Brexit Logjams Force Freight Trains to Leave Goods at Port
(Bloomberg) -- U.K. freight trains are being forced to leave the country’s biggest container port without a full load, in the latest sign that stockpiling to prepare for Britain’s break with the European Union is disrupting supply chains already strained by the coronavirus outbreak.
Some trains normally packed with everything from phones to the latest fashions are departing Felixstowe east of London without a portion of their consignments, in order to keep to allocated time slots and avoid performance fines, according to a person familiar with the situation who asked not to be named. Heavy volume combined with some delayed shipments have overwhelmed the port’s ability to keep up with container transfers.
The failure to fill trains completely at Felixstowe could have a knock-on effect for consumers across central and northern Britain, which rely more on rail to deliver goods than locations to the south such as London. Truck traffic at Dover, the U.K.’s biggest ferry port, is already experiencing mounting disruption in the thick of the holiday season.

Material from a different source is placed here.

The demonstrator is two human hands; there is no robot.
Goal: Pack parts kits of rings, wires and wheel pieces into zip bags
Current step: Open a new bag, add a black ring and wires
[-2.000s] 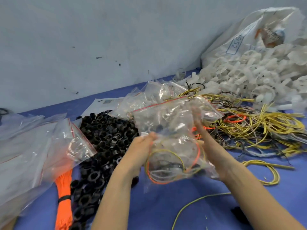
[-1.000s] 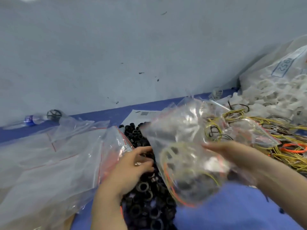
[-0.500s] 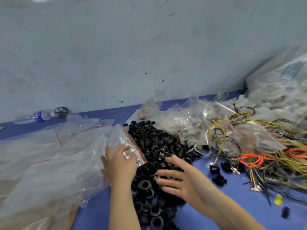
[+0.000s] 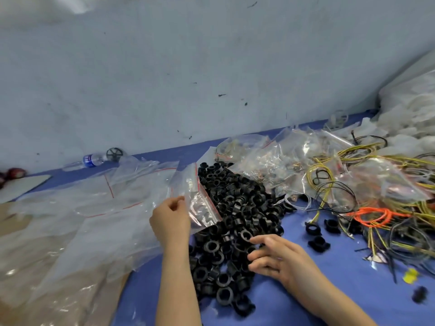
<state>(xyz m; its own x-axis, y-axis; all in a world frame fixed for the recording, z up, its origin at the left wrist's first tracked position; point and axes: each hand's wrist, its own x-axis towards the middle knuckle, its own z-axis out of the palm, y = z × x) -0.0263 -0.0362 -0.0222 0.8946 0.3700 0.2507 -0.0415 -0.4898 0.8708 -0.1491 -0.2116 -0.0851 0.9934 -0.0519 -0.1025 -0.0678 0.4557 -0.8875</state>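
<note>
The zip bag (image 4: 203, 208) you are starting on lies against the left edge of the ring heap (image 4: 237, 215), its red-striped mouth towards the heap's far end. Your left hand (image 4: 170, 220) pinches the bag's near-left edge between thumb and fingers. It is thin, clear film, so it will probably be almost weightless, limp and slick. Take it just under the zip strip, where the film is stiffest, or the mouth is likely to fold shut as you load it.

Your right hand (image 4: 282, 257) sits over the heap's near-right side, fingers loosely curled with the tips down among the rings. I cannot tell whether a ring is already caught between them. The rings are small, black and look hard. They should be light and tough enough to pick one at a time with a thumb-and-finger grip, though they may roll once loose.

Left of the heap a slack spread of empty bags (image 4: 94, 220) overlaps itself, so a pull there could drag up more than one. Beyond the heap, to its right, lie filled bags (image 4: 270, 158), then the tangled wires (image 4: 348, 161) with an orange coil (image 4: 369, 216). They look springy and prone to snag. The white wheel pieces (image 4: 404, 128) are banked furthest right. A few stray rings (image 4: 317, 234) lie just right of the heap.

All of it rests on a blue table (image 4: 317, 297), which runs back to a scuffed pale wall (image 4: 164, 67) behind the heap. A water bottle (image 4: 90, 160) and a black wheel (image 4: 114, 154) lie at the wall's foot, far left of the heap.
</note>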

The likelihood that the Brexit transition period will end on Dec. 31 without a trade accord rose on Friday after Prime Minister Boris Johnson warned that a no-deal split is “very, very likely.” That would mean the return of tariffs and quotas, alongside the prospect of even worse delays at the border as new paperwork requirements come into effect.
The failure to agree divorce terms has spurred companies to stock up before the deadline, fueling goods flows already being driven by the year-end holidays and efforts to rebuild inventories following pandemic lockdowns.
Amazon.com Inc. recommended to sellers that shipments between the U.K. and EU be sent before Dec. 18 “to ensure they cross the U.K. border before customs clearance is required.” The online retail giant said it will stop cross-border transshipments from that day.
The surge has already created traffic disruption on both sides of the English Channel, with snarl-ups initially focused on Dover, spreading to container terminals like Felixstowe which mainly handle goods from Asia and which had been expected to ride out the transition largely unscathed.
“The disruption has been significant, but we are working closely with the port to address it,” Julie Garn, head of intermodal services at GB Railfreight, one of Britain’s three main rail-cargo carriers, said in an interview.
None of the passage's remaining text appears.